— EXERCISE INSTRUCTIONS —
Take the data below and extract the lines from the one with "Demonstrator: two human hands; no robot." to the one with "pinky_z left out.", inclusive, exactly as written.
--- START ---
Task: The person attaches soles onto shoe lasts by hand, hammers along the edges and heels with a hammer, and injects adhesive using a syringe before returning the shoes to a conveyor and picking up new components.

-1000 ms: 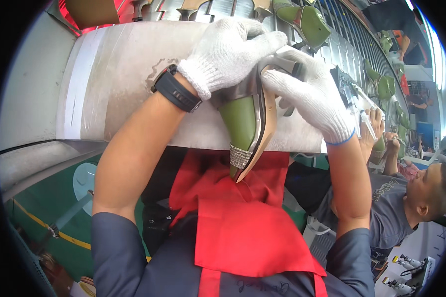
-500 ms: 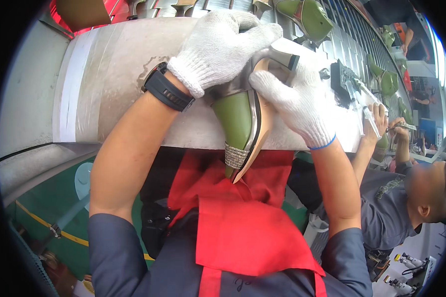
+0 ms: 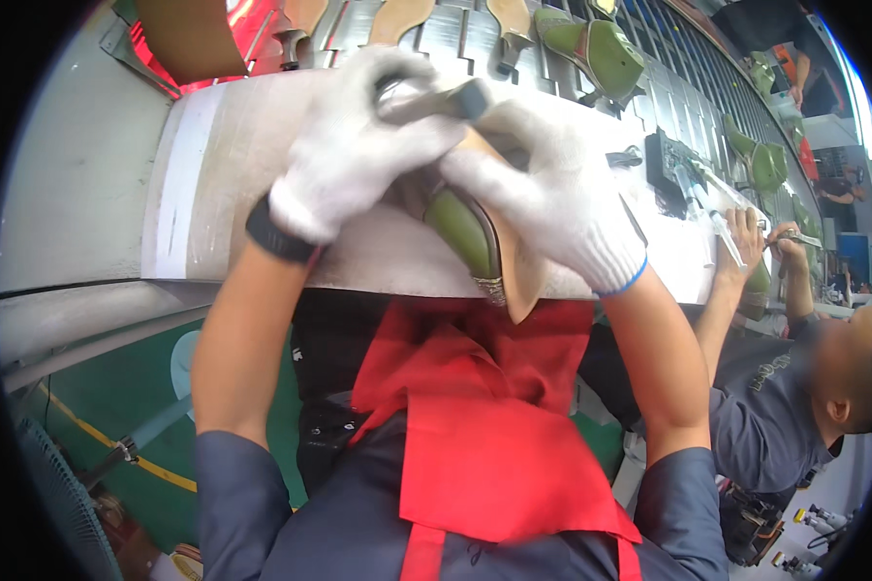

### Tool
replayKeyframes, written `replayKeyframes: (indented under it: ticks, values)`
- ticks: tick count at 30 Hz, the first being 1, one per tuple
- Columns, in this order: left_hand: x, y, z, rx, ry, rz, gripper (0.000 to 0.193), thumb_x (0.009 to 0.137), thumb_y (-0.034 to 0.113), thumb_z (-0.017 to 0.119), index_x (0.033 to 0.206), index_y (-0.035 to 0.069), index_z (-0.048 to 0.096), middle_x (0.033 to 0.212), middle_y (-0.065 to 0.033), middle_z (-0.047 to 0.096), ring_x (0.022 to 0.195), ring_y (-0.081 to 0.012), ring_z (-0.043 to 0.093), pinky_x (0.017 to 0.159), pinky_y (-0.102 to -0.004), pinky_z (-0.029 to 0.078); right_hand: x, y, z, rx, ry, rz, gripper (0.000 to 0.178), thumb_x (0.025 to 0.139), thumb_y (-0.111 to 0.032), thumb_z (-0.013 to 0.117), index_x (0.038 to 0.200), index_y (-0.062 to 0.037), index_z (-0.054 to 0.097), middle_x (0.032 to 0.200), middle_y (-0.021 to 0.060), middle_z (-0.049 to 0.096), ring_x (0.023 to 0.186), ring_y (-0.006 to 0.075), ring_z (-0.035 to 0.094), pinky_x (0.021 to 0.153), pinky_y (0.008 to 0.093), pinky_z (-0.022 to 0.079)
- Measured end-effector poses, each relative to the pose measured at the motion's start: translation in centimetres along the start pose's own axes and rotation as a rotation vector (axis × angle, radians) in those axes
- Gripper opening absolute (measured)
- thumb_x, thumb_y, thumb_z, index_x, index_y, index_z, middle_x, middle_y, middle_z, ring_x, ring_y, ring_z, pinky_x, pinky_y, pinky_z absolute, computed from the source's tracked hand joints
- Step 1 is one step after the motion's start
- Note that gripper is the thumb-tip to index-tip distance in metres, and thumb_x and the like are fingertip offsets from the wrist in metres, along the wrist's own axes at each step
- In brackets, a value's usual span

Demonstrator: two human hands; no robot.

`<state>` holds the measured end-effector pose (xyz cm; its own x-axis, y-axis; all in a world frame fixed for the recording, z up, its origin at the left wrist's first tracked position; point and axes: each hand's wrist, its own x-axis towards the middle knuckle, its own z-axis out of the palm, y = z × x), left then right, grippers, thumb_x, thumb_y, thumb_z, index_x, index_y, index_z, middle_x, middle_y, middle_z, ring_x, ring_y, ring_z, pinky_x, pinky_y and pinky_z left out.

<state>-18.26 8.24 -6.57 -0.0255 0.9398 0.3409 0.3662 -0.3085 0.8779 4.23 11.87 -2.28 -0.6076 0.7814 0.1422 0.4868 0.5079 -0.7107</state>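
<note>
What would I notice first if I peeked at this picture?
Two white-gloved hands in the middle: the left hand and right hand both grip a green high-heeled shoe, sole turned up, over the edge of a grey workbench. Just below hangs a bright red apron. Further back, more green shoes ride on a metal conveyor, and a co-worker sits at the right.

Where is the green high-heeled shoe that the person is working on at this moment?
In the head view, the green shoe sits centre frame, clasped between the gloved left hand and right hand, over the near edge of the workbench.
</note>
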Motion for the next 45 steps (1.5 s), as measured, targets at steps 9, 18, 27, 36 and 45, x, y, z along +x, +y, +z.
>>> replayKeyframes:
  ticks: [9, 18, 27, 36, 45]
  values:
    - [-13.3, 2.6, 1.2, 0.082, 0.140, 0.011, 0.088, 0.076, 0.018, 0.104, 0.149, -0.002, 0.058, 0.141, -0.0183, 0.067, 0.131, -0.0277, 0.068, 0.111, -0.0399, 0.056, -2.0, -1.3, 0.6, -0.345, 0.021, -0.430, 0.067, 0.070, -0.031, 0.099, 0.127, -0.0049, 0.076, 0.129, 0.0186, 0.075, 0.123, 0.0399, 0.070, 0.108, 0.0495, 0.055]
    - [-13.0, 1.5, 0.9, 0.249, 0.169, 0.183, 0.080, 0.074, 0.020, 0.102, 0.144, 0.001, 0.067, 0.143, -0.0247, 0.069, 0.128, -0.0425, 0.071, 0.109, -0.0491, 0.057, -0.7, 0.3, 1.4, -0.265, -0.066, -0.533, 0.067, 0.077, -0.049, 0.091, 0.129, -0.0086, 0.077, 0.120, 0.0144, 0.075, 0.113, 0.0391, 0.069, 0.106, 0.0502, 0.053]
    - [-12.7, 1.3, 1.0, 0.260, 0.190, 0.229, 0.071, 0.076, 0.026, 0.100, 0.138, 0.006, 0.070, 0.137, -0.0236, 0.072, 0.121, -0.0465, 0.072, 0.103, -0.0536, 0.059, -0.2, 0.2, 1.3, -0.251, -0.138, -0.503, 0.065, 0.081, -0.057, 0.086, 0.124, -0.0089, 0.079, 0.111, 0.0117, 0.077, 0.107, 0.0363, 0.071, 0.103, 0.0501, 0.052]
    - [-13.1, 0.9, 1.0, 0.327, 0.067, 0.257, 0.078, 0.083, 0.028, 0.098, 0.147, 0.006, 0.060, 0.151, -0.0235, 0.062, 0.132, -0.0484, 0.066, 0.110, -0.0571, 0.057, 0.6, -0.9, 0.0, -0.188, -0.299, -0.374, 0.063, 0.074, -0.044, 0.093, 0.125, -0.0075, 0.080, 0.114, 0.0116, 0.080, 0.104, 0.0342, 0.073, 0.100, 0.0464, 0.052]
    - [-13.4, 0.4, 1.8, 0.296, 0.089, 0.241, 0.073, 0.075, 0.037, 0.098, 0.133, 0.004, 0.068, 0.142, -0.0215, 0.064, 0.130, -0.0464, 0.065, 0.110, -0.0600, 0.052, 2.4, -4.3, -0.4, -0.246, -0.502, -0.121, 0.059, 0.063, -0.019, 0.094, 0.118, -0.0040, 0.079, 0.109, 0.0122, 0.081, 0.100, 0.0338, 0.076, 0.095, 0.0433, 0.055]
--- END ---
— SOLUTION TO THE PROBLEM —
Demonstrator: two human hands; no robot.

`<state>` holds the measured end-effector pose (xyz cm; its own x-axis, y-axis; all in a world frame fixed for the recording, z up, its origin at the left wrist's first tracked position; point and axes: each hand's wrist, its own x-axis towards the middle knuckle, its own z-axis out of the palm, y = z × x), left then right, grippers, thumb_x, thumb_y, thumb_z, index_x, index_y, index_z, middle_x, middle_y, middle_z, ring_x, ring_y, ring_z, pinky_x, pinky_y and pinky_z left out.

Nothing further is required for this answer.